DocLayoutYOLO¶

Fast document layout detection.

Overview¶


Tasks	Layout Analysis
Backends	PyTorch
Speed	0.1-0.2s/page
Quality	Good
VRAM	2-4GB

Why DocLayoutYOLO¶

Extremely fast - 5-10x faster than VLM-based detection
Low memory - Runs on modest GPUs or CPU
Reliable - YOLO architecture, battle-tested
Fixed labels - 11 pre-trained categories

Basic Usage¶

from omnidocs.tasks.layout_analysis import DocLayoutYOLO, DocLayoutYOLOConfig
from PIL import Image

image = Image.open("document.png")

detector = DocLayoutYOLO(
    config=DocLayoutYOLOConfig(device="cuda")
)

result = detector.extract(image)

for elem in result.elements:
    print(f"{elem.label}: {elem.bbox} ({elem.confidence:.2f})")

Configuration¶

config = DocLayoutYOLOConfig(
    device="cuda",        # "cuda", "cpu"
    confidence=0.25,      # Detection threshold (0.0-1.0)
    img_size=1024,        # Input image size
)

Detected Labels¶

Label	Description
`title`	Document/section headings
`text`	Body paragraphs
`list`	Bullet or numbered lists
`table`	Data tables
`figure`	Images, diagrams, charts
`caption`	Figure/table captions
`formula`	Math equations
`footnote`	Footnotes
`page_header`	Running headers
`page_footer`	Running footers
`unknown`	Unclassified elements

Filtering Results¶

# By label
tables = [e for e in result.elements if e.label == "table"]
figures = [e for e in result.elements if e.label == "figure"]

# By confidence
confident = [e for e in result.elements if e.confidence >= 0.8]

# Exclude headers/footers
content = [e for e in result.elements
           if e.label not in ["page_header", "page_footer"]]

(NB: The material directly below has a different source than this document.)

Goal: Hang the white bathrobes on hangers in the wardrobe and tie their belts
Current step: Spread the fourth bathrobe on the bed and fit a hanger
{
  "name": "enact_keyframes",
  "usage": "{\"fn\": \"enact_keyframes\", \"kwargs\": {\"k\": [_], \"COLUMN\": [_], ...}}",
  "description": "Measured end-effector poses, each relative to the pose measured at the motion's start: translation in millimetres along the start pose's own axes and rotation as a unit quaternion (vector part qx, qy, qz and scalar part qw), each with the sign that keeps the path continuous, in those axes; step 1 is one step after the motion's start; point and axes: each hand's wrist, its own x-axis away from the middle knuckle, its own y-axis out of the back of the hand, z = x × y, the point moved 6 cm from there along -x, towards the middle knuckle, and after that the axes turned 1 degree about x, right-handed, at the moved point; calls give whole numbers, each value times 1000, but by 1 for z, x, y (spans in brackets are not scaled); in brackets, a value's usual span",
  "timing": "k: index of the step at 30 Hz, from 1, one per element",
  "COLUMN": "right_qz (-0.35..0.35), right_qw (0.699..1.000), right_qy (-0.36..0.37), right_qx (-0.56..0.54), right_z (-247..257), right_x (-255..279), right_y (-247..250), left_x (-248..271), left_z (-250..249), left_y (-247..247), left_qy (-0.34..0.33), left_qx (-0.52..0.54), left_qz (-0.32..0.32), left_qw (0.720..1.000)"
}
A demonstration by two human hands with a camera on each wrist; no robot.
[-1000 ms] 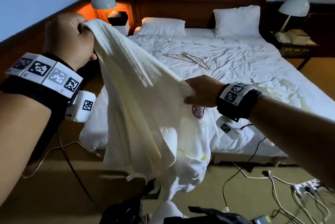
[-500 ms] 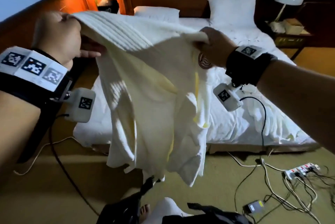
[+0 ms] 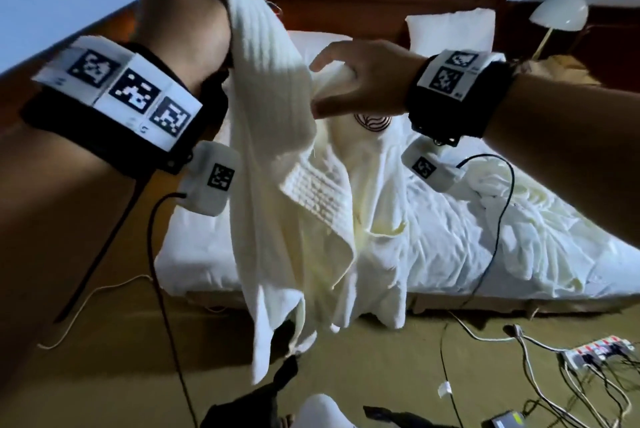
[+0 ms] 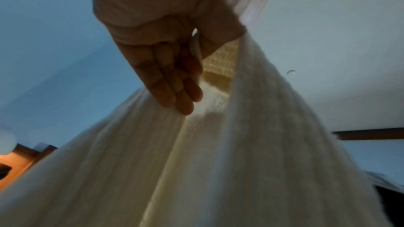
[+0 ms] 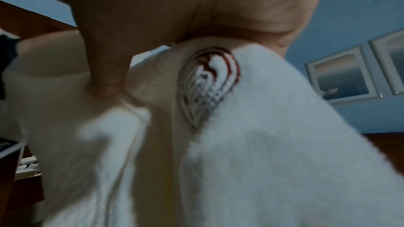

When to Use DocLayoutYOLO vs Qwen Layout¶

Use Case	Model
Speed-critical	DocLayoutYOLO
Custom labels needed	Qwen Layout
Limited GPU memory	DocLayoutYOLO
Higher accuracy	Qwen Layout
Batch processing	DocLayoutYOLO

Troubleshooting¶

Missing elements

# Lower confidence threshold
config = DocLayoutYOLOConfig(confidence=0.15)

Too many false detections

# Increase confidence threshold
config = DocLayoutYOLOConfig(confidence=0.5)

Slow on CPU

# Expected: ~1-2s/page on CPU vs 0.1-0.2s on GPU
# Consider using GPU if available